*** Raw data Section Begins ***

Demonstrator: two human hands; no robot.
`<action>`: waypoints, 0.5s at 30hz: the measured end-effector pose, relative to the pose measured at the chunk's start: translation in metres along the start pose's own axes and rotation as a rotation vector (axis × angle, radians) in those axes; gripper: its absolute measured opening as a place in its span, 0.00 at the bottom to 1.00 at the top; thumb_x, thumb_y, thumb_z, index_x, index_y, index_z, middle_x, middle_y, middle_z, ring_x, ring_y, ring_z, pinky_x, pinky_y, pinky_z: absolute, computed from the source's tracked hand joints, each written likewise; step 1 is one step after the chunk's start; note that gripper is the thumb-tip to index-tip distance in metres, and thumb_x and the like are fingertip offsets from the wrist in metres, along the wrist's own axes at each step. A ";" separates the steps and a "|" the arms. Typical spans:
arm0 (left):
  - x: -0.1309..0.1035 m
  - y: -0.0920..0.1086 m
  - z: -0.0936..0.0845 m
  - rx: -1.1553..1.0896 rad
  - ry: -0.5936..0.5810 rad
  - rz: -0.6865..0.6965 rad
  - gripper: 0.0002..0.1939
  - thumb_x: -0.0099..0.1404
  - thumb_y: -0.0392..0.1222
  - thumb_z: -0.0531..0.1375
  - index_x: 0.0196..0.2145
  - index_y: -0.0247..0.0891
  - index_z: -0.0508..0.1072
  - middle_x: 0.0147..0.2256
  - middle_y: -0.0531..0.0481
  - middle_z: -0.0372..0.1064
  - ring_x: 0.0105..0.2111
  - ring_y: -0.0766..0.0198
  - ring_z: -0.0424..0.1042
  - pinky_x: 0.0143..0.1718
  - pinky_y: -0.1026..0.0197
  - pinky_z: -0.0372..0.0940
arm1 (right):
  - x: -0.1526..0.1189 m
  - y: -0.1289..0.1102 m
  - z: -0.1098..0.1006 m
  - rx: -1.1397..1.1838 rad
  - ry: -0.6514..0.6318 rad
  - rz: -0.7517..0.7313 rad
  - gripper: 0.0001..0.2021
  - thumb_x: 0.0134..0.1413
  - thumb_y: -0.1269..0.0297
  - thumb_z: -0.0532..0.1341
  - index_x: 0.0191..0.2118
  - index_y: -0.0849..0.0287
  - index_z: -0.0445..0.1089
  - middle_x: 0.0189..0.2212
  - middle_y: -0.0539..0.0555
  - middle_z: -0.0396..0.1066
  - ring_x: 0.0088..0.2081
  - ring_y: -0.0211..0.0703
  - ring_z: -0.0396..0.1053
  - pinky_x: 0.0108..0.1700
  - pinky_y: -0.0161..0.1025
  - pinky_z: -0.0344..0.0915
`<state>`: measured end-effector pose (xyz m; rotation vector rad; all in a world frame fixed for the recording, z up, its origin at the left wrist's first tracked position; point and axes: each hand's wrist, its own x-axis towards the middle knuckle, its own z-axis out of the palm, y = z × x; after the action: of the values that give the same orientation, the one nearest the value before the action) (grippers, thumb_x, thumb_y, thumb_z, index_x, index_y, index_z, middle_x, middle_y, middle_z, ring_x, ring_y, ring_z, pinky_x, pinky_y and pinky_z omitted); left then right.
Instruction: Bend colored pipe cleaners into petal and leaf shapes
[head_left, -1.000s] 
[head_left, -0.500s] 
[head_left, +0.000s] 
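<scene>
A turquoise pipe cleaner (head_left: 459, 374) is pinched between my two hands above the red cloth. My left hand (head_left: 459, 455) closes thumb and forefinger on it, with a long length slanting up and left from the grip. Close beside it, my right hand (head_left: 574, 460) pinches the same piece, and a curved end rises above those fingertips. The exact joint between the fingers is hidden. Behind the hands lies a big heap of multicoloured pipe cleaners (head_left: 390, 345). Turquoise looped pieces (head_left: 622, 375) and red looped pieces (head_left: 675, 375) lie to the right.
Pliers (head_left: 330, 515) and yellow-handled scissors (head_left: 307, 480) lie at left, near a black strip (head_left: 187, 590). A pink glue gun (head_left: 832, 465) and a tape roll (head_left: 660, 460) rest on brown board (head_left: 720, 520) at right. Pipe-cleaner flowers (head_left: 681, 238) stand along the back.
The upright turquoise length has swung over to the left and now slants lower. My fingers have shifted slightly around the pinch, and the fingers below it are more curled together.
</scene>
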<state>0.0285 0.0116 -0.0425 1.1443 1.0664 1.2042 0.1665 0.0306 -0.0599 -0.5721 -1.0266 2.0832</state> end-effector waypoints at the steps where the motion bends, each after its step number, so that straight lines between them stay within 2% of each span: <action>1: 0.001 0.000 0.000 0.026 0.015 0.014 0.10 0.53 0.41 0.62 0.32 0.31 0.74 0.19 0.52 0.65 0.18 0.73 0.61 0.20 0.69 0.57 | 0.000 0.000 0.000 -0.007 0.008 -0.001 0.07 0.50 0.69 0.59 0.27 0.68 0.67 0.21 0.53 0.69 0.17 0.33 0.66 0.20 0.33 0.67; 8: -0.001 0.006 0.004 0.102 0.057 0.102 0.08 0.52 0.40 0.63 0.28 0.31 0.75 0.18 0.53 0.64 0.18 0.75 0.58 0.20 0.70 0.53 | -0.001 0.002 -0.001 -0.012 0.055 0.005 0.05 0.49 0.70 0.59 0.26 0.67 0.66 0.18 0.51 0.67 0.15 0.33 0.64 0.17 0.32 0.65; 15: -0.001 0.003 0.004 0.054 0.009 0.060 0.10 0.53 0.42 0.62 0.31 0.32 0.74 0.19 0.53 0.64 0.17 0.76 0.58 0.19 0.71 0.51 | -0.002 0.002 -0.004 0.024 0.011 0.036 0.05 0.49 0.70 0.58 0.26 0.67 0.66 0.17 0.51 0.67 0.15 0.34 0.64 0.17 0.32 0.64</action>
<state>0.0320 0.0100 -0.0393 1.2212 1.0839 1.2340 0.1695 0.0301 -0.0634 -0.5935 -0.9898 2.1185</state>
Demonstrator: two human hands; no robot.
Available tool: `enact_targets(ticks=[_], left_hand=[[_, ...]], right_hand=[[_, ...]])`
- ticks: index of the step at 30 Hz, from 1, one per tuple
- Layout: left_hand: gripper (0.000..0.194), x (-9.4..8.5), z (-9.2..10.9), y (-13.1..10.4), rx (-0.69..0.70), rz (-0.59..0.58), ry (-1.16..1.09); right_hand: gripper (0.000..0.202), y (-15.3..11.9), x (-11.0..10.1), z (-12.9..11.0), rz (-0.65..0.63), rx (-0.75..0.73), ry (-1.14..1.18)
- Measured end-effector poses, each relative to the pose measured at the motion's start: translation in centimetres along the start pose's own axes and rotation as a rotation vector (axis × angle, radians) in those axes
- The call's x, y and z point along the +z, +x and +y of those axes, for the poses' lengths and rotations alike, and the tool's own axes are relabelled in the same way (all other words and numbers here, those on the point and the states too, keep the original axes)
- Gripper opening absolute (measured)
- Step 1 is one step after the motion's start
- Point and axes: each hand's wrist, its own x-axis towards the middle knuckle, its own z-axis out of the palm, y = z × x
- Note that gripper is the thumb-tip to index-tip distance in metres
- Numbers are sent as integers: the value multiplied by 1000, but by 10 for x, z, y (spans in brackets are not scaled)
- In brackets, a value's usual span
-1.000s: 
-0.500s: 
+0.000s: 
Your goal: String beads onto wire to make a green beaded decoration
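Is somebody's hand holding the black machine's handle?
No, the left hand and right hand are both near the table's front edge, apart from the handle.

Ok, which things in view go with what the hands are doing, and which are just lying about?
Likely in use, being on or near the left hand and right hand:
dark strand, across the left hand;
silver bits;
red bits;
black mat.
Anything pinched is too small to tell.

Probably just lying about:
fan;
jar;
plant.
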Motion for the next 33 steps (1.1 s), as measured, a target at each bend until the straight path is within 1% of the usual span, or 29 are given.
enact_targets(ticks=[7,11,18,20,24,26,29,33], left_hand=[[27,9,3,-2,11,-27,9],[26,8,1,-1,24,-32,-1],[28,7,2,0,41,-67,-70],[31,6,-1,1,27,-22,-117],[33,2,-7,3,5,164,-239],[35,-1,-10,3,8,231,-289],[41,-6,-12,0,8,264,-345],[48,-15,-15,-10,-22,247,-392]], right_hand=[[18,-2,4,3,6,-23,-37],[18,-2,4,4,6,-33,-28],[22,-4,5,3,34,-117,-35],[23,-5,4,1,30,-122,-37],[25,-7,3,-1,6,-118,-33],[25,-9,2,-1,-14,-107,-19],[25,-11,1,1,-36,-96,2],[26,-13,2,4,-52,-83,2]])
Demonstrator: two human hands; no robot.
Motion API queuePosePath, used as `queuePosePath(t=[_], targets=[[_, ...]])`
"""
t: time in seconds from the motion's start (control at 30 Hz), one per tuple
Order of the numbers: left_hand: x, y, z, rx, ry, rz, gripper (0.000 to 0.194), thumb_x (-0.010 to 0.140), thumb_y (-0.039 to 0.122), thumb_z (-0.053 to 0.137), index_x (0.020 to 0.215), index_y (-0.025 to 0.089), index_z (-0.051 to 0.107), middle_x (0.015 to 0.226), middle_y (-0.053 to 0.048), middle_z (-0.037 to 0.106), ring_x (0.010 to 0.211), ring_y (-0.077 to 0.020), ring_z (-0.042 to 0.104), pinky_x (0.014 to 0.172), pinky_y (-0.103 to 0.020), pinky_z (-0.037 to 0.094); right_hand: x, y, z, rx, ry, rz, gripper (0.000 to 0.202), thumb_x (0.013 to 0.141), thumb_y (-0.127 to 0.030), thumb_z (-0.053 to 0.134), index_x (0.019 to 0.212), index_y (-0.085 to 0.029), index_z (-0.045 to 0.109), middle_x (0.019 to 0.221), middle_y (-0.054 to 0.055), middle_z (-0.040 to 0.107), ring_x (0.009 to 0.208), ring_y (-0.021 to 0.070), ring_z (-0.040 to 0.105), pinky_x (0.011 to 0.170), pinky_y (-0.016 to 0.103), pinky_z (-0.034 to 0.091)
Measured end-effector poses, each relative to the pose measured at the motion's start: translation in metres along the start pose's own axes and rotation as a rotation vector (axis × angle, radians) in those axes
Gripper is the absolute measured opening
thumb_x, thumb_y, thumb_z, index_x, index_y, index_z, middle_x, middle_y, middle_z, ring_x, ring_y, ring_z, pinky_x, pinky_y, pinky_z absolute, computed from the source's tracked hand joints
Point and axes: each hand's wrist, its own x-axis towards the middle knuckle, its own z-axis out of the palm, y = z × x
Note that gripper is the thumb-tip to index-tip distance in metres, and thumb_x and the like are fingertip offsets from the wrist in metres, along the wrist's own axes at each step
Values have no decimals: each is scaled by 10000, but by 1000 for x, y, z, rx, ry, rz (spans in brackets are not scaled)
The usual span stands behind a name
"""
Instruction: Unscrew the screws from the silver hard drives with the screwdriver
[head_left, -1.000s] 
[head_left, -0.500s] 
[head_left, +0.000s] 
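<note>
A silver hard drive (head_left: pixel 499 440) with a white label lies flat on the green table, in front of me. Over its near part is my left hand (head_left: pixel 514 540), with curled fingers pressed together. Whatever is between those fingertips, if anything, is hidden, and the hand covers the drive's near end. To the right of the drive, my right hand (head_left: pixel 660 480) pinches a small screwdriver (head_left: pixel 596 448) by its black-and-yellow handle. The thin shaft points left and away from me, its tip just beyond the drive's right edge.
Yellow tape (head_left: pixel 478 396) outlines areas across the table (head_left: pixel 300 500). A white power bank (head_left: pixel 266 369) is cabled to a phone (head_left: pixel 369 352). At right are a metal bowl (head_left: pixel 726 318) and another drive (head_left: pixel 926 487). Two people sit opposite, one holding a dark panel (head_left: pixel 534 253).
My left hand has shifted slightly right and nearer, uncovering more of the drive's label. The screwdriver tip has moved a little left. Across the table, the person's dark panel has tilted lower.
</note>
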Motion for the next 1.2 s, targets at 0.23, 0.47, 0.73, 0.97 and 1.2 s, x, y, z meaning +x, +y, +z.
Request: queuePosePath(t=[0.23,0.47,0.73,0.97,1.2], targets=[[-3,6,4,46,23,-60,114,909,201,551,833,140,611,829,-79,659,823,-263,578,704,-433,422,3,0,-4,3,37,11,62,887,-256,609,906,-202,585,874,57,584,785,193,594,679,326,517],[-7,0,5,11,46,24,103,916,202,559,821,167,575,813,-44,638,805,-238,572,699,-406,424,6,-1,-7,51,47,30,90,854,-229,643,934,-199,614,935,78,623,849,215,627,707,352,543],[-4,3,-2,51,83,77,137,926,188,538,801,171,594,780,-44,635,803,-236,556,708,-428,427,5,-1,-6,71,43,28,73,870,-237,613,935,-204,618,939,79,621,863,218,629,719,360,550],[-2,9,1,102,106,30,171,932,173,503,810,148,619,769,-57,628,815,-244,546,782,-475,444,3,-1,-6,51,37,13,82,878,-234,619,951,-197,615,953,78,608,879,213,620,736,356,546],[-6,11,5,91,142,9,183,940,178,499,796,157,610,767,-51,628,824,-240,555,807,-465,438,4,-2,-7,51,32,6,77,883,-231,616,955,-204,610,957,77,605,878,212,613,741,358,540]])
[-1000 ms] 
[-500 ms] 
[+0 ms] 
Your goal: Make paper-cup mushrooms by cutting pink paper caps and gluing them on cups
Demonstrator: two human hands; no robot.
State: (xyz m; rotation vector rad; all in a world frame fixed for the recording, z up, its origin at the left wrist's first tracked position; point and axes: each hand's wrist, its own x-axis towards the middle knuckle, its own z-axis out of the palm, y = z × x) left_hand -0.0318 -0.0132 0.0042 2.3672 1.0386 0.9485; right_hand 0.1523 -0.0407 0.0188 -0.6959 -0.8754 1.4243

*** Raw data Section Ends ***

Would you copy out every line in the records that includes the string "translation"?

Exercise answer:
`<action>`: waypoints, 0.5s at 30hz: the measured end-effector pose, relative to the pose measured at the chunk's start: translation in metres along the start pose's own axes and rotation as a rotation vector (axis × angle, radians) in those axes; gripper: its absolute measured opening as a place in its span, 0.00 at the bottom to 1.00 at the top; thumb_x, thumb_y, thumb_z, index_x, index_y, index_z, middle_x, middle_y, middle_z, ring_x, ring_y, ring_z, pinky_x, pinky_y, pinky_z: absolute, computed from the source's tracked hand joints, each written likewise; step 1 is one step after the chunk's start; note that gripper is the thumb-tip to index-tip distance in metres, and thumb_x and the like are fingertip offsets from the wrist in metres, along the wrist's own axes at each step. A ";" separates the steps and a "|" the arms. Typical spans:
- Measured end-effector poses, each relative to the pose measured at the motion's start: translation in centimetres along the start pose's own axes and rotation as a rotation vector (axis × angle, radians) in those axes
Measured end-effector poses, each relative to the pose measured at the motion's start: translation in metres along the start pose's own axes and rotation as a rotation vector (axis × angle, radians) in those axes

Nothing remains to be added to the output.